Gladstone does do happi endo, at least for the time being; but all the latest book's hints of what went on in the first (chronological) makes me still drag my feet about reading it ever. As does all the financial wheeler-dealery.

2. To balance the gas bill, the electricity bill arrives, more than double what I used for the same period last year. Yeah well, last year was a rainy June and cool July and I didn't turn the central AC on till September.

3. Living on muscle relaxants is fine, but throw an anti-histamine into the mix and one sleeps deep and unmovingly, resulting in concrete neck headache this morning. Fortunately I just took more relaxants for the back, which cured the head as well. Physio didn't hurt either, except in the wallet.
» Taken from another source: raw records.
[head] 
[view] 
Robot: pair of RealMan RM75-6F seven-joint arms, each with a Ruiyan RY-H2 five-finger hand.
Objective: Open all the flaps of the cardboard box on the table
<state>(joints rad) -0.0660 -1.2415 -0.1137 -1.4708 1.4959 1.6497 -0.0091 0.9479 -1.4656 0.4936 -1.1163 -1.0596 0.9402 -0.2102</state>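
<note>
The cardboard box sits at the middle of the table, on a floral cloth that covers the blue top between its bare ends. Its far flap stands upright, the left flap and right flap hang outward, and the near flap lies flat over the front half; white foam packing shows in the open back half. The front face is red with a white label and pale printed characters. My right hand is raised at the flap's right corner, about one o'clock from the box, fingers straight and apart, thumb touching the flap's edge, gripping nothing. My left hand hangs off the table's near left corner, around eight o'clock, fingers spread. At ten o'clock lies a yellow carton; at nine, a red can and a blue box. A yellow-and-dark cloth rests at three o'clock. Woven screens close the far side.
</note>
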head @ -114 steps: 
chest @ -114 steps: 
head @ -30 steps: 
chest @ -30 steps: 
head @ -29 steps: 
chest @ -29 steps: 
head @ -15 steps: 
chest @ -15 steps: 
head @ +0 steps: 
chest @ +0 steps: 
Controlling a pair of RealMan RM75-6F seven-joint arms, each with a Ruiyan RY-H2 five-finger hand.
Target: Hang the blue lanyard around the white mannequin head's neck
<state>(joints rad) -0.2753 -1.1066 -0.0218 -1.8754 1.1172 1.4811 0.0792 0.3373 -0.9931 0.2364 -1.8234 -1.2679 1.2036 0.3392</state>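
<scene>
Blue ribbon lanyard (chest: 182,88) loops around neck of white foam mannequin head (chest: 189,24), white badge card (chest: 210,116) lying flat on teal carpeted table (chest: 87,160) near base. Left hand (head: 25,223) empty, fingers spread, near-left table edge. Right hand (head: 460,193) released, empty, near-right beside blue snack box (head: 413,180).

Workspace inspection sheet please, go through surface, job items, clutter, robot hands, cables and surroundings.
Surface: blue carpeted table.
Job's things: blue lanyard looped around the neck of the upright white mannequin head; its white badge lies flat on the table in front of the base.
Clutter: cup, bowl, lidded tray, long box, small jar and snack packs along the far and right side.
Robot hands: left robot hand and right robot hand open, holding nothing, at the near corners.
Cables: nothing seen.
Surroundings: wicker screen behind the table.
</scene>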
4. I pick up my Japanese copy of Kafka on the Shore, only to have an 1Q84 bilious reaction to it. Oh yeah, strange stuff happening once again for no apparent reason. Why bother? (Then again, cruising goodreads' opinions on 1Q84, I come across an amazing deconstruction of the thing- that the whole Aomame section of the book is the novel that Shingo is writing about this girl he knew back in grade school, whome he makes into a male-idealized woman who will wait for him twenty years, certain that Fate will bring them together.)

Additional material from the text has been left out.